Input records:

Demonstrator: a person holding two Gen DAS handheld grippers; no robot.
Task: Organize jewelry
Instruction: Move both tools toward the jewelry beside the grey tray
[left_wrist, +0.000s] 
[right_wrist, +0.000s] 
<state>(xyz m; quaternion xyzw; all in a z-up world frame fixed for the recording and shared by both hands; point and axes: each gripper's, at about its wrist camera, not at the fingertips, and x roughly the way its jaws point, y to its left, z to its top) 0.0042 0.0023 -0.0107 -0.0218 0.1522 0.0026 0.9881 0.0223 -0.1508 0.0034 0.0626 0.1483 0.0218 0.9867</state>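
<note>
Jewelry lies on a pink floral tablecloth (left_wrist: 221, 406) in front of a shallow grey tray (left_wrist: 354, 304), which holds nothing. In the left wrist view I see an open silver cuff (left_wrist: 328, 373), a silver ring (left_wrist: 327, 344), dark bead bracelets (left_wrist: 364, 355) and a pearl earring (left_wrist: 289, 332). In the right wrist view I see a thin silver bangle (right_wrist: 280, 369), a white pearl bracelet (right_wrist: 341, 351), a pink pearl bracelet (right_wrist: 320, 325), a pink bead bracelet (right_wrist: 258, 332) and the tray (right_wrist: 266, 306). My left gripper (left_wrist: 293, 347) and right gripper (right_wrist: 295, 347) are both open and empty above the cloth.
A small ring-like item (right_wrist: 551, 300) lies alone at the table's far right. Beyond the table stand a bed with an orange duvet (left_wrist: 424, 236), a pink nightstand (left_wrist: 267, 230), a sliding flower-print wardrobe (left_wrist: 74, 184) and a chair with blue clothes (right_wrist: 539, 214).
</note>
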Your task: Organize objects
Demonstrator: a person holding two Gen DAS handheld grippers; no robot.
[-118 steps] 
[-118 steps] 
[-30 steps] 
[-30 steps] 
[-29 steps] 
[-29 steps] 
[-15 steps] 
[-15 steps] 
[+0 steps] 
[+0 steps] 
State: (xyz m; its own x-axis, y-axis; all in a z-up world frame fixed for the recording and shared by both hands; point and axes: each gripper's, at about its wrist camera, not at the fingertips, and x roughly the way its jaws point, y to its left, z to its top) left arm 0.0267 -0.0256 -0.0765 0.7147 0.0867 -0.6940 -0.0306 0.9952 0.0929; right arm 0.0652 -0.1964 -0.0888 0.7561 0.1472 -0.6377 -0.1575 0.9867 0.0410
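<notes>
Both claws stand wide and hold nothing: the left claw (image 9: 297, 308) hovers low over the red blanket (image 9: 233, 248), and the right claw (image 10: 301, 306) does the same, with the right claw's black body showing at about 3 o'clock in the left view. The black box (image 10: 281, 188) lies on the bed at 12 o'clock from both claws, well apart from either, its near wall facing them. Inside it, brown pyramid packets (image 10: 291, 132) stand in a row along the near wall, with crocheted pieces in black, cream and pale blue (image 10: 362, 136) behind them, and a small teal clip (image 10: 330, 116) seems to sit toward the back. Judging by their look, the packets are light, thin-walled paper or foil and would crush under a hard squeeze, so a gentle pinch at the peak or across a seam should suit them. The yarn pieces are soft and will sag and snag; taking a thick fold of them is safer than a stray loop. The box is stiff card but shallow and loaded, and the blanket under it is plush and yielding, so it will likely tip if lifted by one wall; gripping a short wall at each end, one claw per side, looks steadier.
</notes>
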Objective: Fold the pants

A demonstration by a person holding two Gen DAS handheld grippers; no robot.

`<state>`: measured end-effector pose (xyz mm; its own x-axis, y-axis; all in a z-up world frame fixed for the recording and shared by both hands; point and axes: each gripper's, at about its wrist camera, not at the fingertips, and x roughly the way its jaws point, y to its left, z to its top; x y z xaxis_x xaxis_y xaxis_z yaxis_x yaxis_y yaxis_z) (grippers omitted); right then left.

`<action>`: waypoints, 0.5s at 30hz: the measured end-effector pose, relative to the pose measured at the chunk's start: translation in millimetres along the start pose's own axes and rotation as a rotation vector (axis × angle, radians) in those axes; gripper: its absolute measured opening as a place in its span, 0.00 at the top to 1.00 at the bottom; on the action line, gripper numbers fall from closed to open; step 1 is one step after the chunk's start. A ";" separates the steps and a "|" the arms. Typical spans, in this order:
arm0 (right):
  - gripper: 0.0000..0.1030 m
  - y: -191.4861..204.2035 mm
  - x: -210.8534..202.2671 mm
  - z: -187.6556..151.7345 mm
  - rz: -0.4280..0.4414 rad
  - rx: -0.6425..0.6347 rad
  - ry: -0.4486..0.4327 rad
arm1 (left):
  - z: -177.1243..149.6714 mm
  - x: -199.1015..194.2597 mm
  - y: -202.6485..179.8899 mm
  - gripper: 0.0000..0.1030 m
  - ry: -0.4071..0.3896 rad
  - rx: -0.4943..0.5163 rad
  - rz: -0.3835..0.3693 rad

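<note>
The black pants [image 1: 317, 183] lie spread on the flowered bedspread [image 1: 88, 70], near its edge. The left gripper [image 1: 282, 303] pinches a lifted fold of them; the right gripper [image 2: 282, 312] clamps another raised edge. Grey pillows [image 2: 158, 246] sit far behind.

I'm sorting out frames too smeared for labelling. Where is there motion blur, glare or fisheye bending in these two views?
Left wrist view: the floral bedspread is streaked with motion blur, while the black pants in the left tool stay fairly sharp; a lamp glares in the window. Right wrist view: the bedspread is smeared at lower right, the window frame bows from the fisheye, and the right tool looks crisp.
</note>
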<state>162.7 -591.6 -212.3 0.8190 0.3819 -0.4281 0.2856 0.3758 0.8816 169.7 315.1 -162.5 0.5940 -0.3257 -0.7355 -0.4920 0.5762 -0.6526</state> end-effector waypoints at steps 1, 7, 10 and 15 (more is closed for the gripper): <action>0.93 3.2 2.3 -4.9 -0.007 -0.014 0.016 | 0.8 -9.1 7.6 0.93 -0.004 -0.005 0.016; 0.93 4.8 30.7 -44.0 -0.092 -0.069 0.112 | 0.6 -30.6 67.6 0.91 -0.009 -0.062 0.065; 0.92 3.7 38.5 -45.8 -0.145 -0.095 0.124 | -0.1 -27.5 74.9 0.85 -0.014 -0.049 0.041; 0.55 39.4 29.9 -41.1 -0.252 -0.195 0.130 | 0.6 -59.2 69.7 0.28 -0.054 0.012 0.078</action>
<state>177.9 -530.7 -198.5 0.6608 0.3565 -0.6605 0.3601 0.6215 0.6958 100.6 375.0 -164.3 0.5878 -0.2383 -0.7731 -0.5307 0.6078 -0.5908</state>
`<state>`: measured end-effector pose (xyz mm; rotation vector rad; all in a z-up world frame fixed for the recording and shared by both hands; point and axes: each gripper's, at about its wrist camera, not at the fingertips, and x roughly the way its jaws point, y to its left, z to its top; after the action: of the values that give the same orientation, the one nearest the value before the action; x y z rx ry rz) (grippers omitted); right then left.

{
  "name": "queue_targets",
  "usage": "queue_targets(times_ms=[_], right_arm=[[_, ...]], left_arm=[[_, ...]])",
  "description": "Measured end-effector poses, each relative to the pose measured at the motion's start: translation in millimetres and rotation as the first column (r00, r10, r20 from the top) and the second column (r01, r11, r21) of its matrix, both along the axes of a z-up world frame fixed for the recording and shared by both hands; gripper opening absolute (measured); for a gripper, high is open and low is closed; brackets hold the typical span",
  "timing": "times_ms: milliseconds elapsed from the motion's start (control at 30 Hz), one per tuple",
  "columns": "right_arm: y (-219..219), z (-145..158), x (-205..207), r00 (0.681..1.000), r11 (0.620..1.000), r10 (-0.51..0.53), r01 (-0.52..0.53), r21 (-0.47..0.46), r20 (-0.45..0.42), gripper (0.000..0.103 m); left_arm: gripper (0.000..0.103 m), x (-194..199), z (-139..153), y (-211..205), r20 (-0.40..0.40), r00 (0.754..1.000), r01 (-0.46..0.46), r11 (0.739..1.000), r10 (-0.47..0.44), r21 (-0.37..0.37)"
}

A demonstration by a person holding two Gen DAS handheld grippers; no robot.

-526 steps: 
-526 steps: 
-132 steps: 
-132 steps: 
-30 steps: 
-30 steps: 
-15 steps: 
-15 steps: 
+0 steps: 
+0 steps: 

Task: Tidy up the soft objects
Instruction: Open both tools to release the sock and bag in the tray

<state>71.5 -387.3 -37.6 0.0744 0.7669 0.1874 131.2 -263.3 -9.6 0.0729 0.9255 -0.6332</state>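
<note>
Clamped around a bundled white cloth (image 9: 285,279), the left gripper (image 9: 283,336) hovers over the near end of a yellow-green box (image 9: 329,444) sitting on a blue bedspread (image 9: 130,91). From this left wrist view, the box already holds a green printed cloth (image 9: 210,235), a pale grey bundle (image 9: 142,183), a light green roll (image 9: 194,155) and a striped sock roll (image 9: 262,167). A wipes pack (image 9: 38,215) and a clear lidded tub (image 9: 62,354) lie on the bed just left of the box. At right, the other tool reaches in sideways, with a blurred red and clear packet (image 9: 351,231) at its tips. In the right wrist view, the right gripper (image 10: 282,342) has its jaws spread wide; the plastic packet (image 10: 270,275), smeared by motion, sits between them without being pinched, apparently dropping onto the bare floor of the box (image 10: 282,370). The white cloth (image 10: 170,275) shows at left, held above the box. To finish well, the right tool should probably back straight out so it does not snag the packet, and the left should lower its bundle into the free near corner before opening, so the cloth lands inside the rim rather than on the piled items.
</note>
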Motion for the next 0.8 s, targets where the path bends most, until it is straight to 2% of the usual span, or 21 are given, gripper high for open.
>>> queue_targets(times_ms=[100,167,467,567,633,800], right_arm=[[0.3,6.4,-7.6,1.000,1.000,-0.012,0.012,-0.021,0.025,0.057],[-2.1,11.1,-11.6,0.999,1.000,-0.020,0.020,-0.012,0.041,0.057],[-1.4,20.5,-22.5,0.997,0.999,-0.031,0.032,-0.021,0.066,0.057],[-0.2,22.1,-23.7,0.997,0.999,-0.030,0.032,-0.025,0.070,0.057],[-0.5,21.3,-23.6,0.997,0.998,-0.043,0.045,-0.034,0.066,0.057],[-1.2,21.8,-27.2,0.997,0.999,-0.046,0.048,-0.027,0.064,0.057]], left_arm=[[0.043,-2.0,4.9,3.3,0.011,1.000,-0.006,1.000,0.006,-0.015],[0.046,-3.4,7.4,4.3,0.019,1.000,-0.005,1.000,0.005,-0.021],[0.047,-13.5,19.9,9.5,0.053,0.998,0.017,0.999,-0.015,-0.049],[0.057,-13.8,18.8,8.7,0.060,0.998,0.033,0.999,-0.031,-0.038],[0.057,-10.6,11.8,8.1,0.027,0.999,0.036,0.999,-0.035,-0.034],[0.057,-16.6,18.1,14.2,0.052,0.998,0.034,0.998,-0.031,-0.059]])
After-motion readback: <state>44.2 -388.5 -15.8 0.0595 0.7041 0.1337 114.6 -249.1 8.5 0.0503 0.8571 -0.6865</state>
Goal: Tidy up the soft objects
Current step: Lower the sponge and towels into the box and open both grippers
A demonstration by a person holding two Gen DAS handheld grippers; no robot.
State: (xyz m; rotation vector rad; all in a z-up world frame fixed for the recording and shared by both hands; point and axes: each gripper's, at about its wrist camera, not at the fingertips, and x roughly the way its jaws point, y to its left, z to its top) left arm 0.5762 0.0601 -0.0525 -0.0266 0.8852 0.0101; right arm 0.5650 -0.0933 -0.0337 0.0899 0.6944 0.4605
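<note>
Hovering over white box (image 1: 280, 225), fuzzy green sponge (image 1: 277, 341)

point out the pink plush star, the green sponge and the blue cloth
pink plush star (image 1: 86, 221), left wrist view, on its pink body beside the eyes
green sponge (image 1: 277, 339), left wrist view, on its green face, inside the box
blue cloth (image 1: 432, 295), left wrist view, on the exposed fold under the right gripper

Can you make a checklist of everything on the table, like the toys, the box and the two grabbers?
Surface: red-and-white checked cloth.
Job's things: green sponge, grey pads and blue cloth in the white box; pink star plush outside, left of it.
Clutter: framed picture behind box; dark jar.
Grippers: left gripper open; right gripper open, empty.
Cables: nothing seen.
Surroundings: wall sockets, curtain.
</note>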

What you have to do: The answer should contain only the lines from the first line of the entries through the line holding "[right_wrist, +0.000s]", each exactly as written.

Task answer:
Demonstrator: a person holding two Gen DAS handheld grippers; no robot.
Task: Organize jewelry
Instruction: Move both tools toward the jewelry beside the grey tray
[left_wrist, +0.000s] 
[right_wrist, +0.000s] 

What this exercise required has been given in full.